Four Students Complete the URLEND Program

URLEND logo with text: A collaborative project of Utah State University and the University of Utah. Utah Regional Leadership Education in Neurodevelopmental Disabilities

June 12, 2020

This year, four Montana students completed the Utah Regional Leadership and Education in Neurodevelopmental and Related Disabilities (URLEND) training in family-centered care for children and youth with special health care needs. URLEND students from five states (Utah, Idaho, Montana, Wyoming and North Dakota) met weekly via video conference to learn how they can provide optimal services to children and adolescents with special health care needs.

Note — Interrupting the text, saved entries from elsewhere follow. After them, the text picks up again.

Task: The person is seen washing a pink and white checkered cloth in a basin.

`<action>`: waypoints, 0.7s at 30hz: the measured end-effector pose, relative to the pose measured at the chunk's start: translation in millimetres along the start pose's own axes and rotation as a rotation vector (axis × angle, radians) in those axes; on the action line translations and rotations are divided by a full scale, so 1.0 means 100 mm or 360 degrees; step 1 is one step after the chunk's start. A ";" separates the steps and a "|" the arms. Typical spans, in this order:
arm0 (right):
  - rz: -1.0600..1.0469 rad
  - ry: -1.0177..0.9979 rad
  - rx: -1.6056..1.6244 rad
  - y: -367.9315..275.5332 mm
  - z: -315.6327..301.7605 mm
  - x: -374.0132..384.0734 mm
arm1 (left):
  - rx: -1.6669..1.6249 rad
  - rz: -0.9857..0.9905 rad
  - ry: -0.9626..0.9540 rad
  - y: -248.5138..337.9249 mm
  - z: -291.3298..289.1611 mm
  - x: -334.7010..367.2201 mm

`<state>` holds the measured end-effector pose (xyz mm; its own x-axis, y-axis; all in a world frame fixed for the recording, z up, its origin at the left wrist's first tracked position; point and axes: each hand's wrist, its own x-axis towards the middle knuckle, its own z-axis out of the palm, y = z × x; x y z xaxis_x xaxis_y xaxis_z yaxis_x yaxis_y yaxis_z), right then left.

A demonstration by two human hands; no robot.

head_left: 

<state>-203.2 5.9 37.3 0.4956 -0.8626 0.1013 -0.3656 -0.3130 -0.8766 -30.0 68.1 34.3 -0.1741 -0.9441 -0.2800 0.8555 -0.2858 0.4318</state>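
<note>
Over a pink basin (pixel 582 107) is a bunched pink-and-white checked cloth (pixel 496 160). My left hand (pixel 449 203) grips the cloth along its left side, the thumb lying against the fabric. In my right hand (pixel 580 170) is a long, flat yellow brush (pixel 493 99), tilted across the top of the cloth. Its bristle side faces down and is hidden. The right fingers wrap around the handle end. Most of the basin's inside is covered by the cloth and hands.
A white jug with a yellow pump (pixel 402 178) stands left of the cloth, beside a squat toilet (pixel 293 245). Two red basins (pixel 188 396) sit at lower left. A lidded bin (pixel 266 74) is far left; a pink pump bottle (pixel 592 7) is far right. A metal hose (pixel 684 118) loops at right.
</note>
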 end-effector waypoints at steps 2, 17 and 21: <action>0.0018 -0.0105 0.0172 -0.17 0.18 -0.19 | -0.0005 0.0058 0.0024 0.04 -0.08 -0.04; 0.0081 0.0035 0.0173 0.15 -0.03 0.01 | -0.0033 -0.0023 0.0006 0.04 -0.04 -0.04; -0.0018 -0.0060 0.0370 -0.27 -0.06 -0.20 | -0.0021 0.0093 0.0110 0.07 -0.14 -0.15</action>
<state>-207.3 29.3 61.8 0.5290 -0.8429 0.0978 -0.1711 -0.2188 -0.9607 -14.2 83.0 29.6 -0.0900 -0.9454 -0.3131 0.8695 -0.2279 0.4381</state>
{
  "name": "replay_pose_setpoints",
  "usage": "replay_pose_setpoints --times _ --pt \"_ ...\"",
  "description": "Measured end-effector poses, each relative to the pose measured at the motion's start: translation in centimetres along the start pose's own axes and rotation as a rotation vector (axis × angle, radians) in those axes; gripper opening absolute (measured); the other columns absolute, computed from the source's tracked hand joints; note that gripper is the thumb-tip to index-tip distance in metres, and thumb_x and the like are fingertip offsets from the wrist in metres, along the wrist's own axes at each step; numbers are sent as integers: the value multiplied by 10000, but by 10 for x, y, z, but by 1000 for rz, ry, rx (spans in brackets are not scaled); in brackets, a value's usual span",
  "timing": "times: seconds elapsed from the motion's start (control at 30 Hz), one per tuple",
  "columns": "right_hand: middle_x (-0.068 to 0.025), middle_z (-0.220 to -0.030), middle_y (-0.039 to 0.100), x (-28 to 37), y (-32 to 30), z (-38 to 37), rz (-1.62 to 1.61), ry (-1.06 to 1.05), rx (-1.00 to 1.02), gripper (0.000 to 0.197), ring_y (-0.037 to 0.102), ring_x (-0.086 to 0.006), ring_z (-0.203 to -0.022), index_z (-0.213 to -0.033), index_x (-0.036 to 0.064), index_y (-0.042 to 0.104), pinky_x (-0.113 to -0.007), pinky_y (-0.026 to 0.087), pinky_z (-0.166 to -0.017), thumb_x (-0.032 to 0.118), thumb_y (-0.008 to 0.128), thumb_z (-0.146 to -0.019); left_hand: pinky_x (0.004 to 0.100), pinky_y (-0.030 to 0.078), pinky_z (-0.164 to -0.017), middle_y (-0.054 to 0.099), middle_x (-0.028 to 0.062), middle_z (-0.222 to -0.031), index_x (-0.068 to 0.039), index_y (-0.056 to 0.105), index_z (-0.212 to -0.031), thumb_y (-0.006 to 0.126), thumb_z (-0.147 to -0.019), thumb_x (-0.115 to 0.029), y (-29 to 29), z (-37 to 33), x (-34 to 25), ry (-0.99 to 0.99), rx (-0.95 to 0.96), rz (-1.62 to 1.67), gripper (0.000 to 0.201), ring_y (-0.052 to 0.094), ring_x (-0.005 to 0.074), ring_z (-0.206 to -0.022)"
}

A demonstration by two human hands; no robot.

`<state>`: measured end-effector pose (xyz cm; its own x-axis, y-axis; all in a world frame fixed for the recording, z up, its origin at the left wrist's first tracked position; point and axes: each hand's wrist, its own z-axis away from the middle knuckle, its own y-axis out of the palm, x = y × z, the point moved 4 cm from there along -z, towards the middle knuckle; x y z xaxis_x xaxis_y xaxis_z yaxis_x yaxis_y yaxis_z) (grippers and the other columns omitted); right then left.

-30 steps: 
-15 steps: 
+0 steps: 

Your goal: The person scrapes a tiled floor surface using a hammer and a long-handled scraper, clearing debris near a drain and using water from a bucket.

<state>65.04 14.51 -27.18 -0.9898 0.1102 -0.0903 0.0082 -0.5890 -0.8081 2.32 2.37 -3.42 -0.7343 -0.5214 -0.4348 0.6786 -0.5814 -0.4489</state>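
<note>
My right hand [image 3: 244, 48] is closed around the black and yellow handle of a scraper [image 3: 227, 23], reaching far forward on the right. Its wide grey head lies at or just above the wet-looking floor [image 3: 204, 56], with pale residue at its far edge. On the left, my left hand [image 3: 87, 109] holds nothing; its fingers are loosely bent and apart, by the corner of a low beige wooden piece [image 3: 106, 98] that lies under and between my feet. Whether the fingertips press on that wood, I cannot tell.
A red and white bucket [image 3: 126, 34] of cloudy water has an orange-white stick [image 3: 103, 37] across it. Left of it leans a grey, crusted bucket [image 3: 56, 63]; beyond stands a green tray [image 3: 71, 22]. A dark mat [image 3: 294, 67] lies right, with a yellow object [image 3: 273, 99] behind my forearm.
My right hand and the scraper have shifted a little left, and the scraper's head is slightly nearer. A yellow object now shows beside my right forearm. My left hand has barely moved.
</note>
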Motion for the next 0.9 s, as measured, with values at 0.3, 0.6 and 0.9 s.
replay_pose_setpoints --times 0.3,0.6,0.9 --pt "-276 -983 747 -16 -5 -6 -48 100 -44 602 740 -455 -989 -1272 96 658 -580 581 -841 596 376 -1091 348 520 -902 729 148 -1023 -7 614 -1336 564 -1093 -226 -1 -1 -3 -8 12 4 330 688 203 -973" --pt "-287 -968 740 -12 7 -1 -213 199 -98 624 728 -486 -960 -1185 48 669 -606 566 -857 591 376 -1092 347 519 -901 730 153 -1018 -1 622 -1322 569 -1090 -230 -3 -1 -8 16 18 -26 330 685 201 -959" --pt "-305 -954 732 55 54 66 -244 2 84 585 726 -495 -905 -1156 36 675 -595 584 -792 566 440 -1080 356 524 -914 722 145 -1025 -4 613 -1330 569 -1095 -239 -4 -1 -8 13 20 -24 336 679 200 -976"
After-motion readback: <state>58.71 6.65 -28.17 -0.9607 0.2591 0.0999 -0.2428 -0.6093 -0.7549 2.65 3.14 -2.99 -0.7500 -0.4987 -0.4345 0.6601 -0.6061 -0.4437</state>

 Here are the 2020 Montana URLEND graduates:

Quinn DeStefano
Quinn will finish her final year of OT school at University of Mary next year, which will include fieldwork in Rapid City, SD and Portland, OR, and a doctoral capstone experience with Montana State University focused on athlete mental health. She is planning to begin her OT career here in MT. “Being done with the program is bittersweet. The future is bright, and I’m SO thankful for the excellent growth opportunity URLEND provided me with this year.”

Olivia Morrison
Olivia will graduate from the University of Mary after completing her OT fieldwork this summer, then will move to Wyoming to practice there. “It is hard to summarize all of the vast benefits that I have gotten out of being a part of URLEND. I have so much additional insight into the lives of families who have children with special healthcare needs. I far better understand the incredible struggles of parents who have children with unidentified conditions. I feel as though the weekly didactic curriculum has enhanced my graduate education. I better understand a variety of diagnoses, the importance of culture, legislative issues, and the perspective of many advocates who fight for the rights of individuals with disabilities. Additionally, I have so many excellent resources that I plan to use as a practitioner and share with my patients.”

Taylor Clark
Taylor is continuing her occupational therapy didactic schooling and fieldwork through Rocky Mountain College, and is adding an enhanced year of URLEND Autism training. “URLEND was such a great opportunity for me to push my academic and professional boundaries: all of the seminars and projects were so helpful and expanded my knowledge past what I could have imagined. I have a Utah, Montana, Idaho and North Dakota family now that I would have never found if it weren't for our shared experiences.”

Diana Diakow
Diana returned to her home country of Poland this spring. She will finish her PhD in school psychology virtually and hopes to return to Missoula in 2021. In the meantime, she will participate in the Autism Enhanced training through URLEND, continue volunteering in refugee camps around the world, and develop health supports and aids for refuges to mitigate the negative outcomes of war, terror, and trauma.